*To do*
Exact reproduction of all the data is required, with pictures excluded.

*Dataset*
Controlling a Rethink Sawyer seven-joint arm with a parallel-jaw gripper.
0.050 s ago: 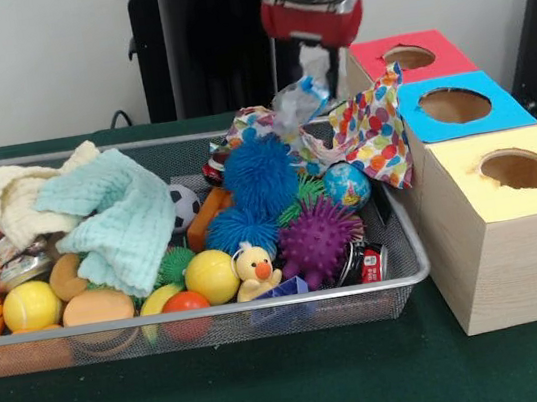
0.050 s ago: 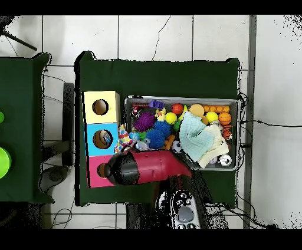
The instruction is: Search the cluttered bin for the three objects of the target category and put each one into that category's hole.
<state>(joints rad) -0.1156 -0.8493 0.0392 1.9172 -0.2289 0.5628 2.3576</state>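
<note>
Bin [image 1: 411,276]: wire mesh, on the green desk [image 1: 277,392]; left end cut off by the frame edge.
Cloths [image 1: 115,219]: cream and mint, covering balls at the bin's left.
Can [image 1: 364,263]: mostly hidden behind the purple spiky ball [image 1: 317,239]; label unreadable.
Gripper [image 1: 316,60]: above the bin's right far corner, clamped on a clear crinkled wrapper [image 1: 299,103]; fingertips hidden.
Boxes: red [image 1: 407,57], blue [image 1: 454,105], yellow [image 1: 515,169] holes, right of bin.
</note>
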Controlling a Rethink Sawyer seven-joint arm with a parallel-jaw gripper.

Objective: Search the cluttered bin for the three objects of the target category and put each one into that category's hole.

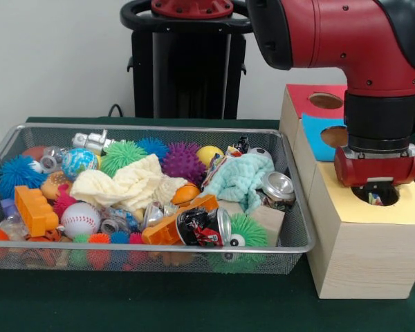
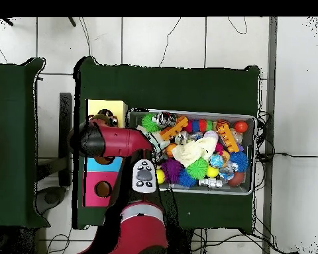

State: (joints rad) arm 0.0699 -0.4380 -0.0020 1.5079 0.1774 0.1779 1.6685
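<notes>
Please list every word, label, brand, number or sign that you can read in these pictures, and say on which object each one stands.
No text can be read in either view.
Crushed can in the cluttered bin: red, black and white print, too blurred to read.
Globe ball: map pattern only, no legible words.
Baseball: red stitching, no lettering to be seen.
Yellow-topped box, blue-topped box, red-topped box: plain, no labels.

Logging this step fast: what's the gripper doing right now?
Gripper: over the yellow box's hole; open or shut cannot be told.
</notes>
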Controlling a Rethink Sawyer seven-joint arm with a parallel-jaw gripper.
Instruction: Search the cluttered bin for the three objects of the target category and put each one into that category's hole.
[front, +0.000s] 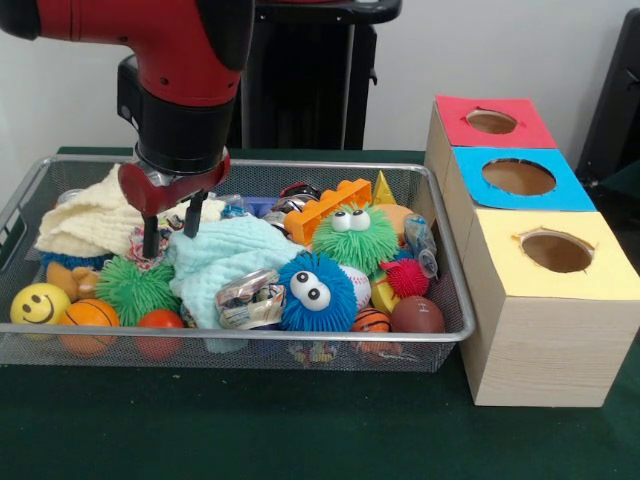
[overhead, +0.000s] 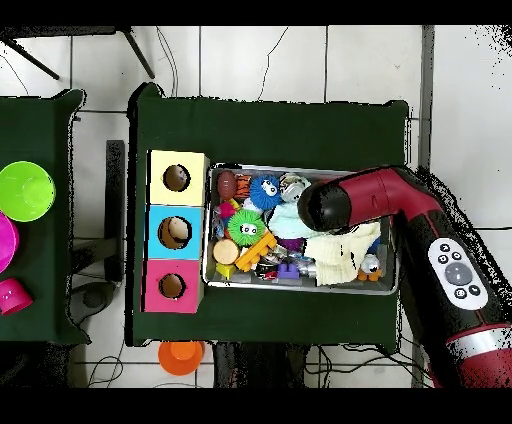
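The Sawyer arm's gripper (front: 170, 228) hangs with its two dark fingers parted and empty, tips down among the clutter at the left of the wire-mesh bin (front: 300, 336). One finger stands over a ruffled printed cloth bundle (front: 143, 246), largely buried between the cream cloth (front: 85, 218) and the mint cloth (front: 225, 262), beside a spiky green ball (front: 135, 288). A blue googly-eyed fuzzy ball (front: 314, 292) and a green one (front: 354, 238) crowd the middle. The bin's long axis runs across the table toward the wooden boxes, where the yellow-ringed hole (front: 557, 252) faces upward, nearest the camera.
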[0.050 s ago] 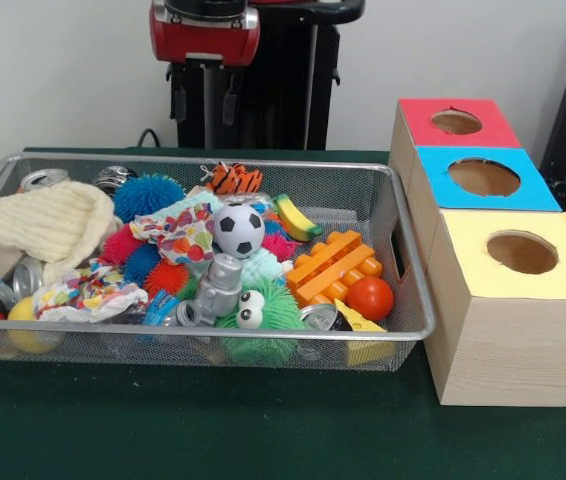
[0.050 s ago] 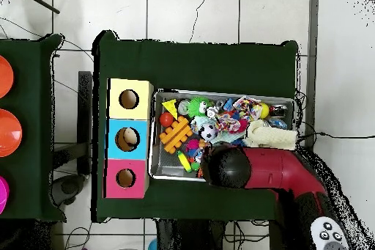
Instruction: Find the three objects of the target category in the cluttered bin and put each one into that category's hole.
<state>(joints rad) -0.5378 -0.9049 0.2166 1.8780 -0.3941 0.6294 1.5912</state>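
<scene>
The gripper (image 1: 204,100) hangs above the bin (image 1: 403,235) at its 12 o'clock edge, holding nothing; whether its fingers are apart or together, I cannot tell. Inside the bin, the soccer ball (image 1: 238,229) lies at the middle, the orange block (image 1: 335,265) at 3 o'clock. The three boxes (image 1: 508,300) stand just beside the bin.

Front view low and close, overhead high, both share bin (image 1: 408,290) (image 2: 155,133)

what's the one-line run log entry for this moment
arm: raised behind bin | gripper: empty, fingers apart | bin: full of clutter | boxes: red, blue, yellow holes unblocked | phase: searching
</scene>
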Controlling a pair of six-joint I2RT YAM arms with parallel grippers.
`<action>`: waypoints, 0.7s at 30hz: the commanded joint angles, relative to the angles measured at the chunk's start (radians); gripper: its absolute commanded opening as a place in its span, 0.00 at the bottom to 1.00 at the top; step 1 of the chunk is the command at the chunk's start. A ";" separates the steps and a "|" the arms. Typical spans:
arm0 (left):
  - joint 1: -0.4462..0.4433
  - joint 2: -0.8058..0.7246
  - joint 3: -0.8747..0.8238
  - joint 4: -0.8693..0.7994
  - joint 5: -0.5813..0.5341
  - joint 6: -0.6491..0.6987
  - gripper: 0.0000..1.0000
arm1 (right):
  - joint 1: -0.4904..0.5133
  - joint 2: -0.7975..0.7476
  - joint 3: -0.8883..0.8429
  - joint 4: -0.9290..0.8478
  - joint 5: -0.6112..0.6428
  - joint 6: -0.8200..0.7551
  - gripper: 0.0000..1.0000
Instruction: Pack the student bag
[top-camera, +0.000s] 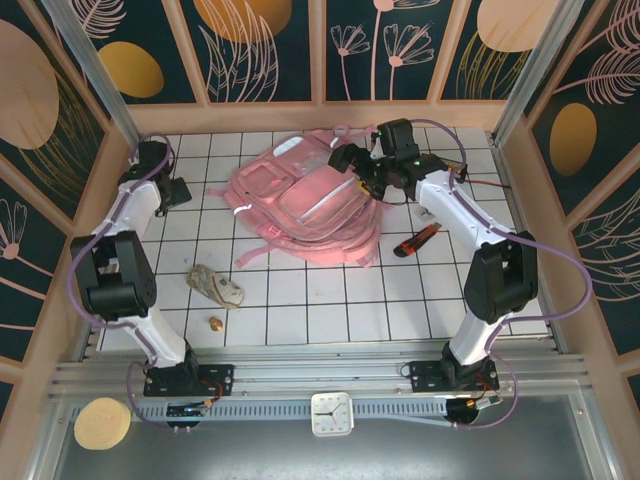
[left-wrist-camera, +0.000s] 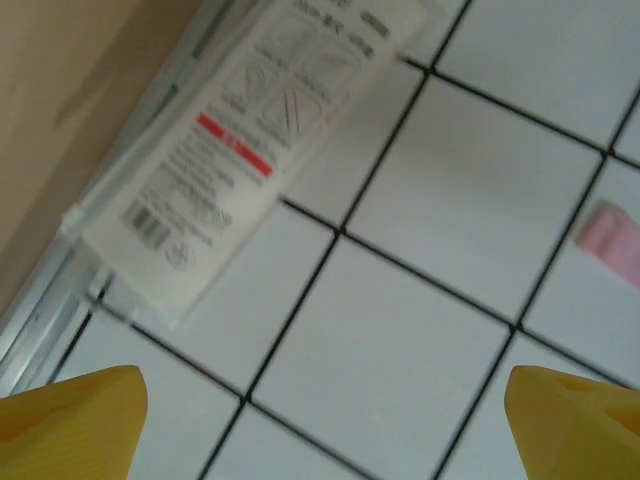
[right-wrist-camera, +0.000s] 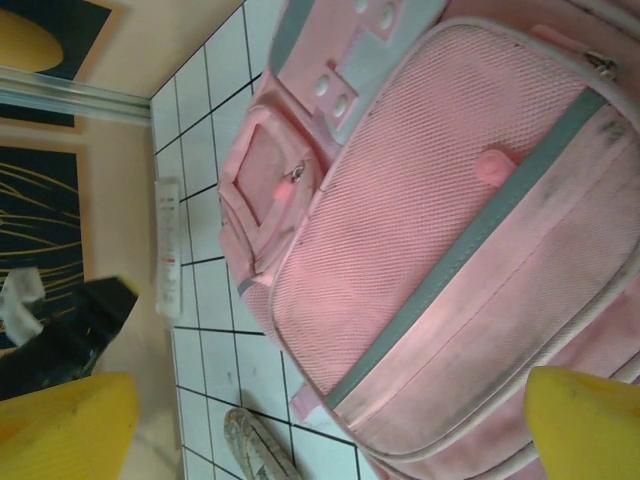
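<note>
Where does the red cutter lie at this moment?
In the top view the red cutter lies on the table, just right of the bag and beside the right arm.

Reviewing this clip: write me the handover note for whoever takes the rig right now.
Left gripper: open, empty, near the white packet at the left wall.
Right gripper: open, empty, above the student bag.
The bag lies flat, far centre of the table.
Done: nothing visibly packed.
To do: packet, red cutter, crumpled item and small brown piece lie loose; likely all go into the bag.
</note>
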 joint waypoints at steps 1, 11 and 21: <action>0.047 0.085 0.077 0.078 0.034 0.025 0.92 | 0.008 0.012 0.022 -0.062 -0.024 0.015 0.99; 0.155 0.236 0.150 0.142 0.173 -0.006 0.92 | 0.019 0.032 0.059 -0.049 -0.007 0.048 0.99; 0.196 0.340 0.179 0.163 0.207 -0.021 0.92 | 0.024 0.097 0.119 -0.013 -0.026 0.087 0.99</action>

*Exercise answer*
Controlling a Rethink Sawyer seven-joint arm with a parallel-jaw gripper.
0.050 s ago: 
0.050 s ago: 
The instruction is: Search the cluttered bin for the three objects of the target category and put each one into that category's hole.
<state>(joints rad) -0.1156 -0.8493 0.0392 1.9172 -0.2289 0.5628 2.3576</state>
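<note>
Bin [image 1: 411,276]: wire mesh, on the green desk [image 1: 277,392]; left end cut off by the frame edge.
Cloths [image 1: 115,219]: cream and mint, covering balls at the bin's left.
Can [image 1: 364,263]: mostly hidden behind the purple spiky ball [image 1: 317,239]; label unreadable.
Gripper [image 1: 316,60]: above the bin's right far corner, clamped on a clear crinkled wrapper [image 1: 299,103]; fingertips hidden.
Boxes: red [image 1: 407,57], blue [image 1: 454,105], yellow [image 1: 515,169] holes, right of bin.
</note>
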Controlling a Rethink Sawyer seven-joint arm with a parallel-jaw gripper.

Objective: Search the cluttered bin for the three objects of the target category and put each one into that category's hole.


State: (joints rad) arm 0.0699 -0.4380 -0.0020 1.5079 0.1774 0.1779 1.6685
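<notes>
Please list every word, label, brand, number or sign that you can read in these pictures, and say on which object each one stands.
No text can be read in either view.
Crushed can in the cluttered bin: red, black and white print, too blurred to read.
Globe ball: map pattern only, no legible words.
Baseball: red stitching, no lettering to be seen.
Yellow-topped box, blue-topped box, red-topped box: plain, no labels.

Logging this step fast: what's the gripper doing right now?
Gripper: over the yellow box's hole; open or shut cannot be told.
</notes>
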Controlling a Rethink Sawyer seven-joint arm with a parallel-jaw gripper.
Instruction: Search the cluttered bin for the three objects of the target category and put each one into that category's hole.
[front, +0.000s] 
[overhead, +0.000s] 
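The Sawyer arm's gripper (front: 170, 228) hangs with its two dark fingers parted and empty, tips down among the clutter at the left of the wire-mesh bin (front: 300, 336). One finger stands over a ruffled printed cloth bundle (front: 143, 246), largely buried between the cream cloth (front: 85, 218) and the mint cloth (front: 225, 262), beside a spiky green ball (front: 135, 288). A blue googly-eyed fuzzy ball (front: 314, 292) and a green one (front: 354, 238) crowd the middle. The bin's long axis runs across the table toward the wooden boxes, where the yellow-ringed hole (front: 557, 252) faces upward, nearest the camera.
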[0.050 s ago] 
[0.050 s ago] 
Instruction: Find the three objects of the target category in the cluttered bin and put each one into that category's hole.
<state>(joints rad) -0.5378 -0.9049 0.2166 1.8780 -0.3941 0.6294 1.5912</state>
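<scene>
The gripper (image 1: 204,100) hangs above the bin (image 1: 403,235) at its 12 o'clock edge, holding nothing; whether its fingers are apart or together, I cannot tell. Inside the bin, the soccer ball (image 1: 238,229) lies at the middle, the orange block (image 1: 335,265) at 3 o'clock. The three boxes (image 1: 508,300) stand just beside the bin.

Front view low and close, overhead high, both share bin (image 1: 408,290) (image 2: 155,133)

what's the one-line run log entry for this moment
arm: raised behind bin | gripper: empty, fingers apart | bin: full of clutter | boxes: red, blue, yellow holes unblocked | phase: searching
</scene>
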Controlling a pair of six-joint I2RT YAM arms with parallel grippers.
`<action>`: waypoints, 0.7s at 30hz: the commanded joint angles, relative to the angles measured at the chunk's start (radians); gripper: its absolute commanded opening as a place in its span, 0.00 at the bottom to 1.00 at the top; step 1 of the chunk is the command at the chunk's start. A ";" separates the steps and a "|" the arms. Typical spans:
arm0 (left):
  - joint 1: -0.4462..0.4433
  - joint 2: -0.8058..0.7246
  - joint 3: -0.8747..0.8238
  - joint 4: -0.8693..0.7994
  - joint 5: -0.5813..0.5341
  - joint 6: -0.6491..0.6987
  - gripper: 0.0000..1.0000
arm1 (right):
  - joint 1: -0.4904..0.5133
  - joint 2: -0.7975..0.7476
  - joint 3: -0.8883..0.8429
  - joint 4: -0.9290..0.8478
  - joint 5: -0.6112..0.6428
  - joint 6: -0.8200..0.7551
  - gripper: 0.0000..1.0000
Instruction: Pack the student bag
[top-camera, +0.000s] 
[left-wrist-camera, +0.000s] 
[right-wrist-camera, +0.000s] 
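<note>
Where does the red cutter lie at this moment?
In the top view the red cutter lies on the table, just right of the bag and beside the right arm.

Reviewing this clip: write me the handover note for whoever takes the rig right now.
Left gripper: open, empty, near the white packet at the left wall.
Right gripper: open, empty, above the student bag.
The bag lies flat, far centre of the table.
Done: nothing visibly packed.
To do: packet, red cutter, crumpled item and small brown piece lie loose; likely all go into the bag.
</note>
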 joint waypoints at steps 1, 11 and 21: <action>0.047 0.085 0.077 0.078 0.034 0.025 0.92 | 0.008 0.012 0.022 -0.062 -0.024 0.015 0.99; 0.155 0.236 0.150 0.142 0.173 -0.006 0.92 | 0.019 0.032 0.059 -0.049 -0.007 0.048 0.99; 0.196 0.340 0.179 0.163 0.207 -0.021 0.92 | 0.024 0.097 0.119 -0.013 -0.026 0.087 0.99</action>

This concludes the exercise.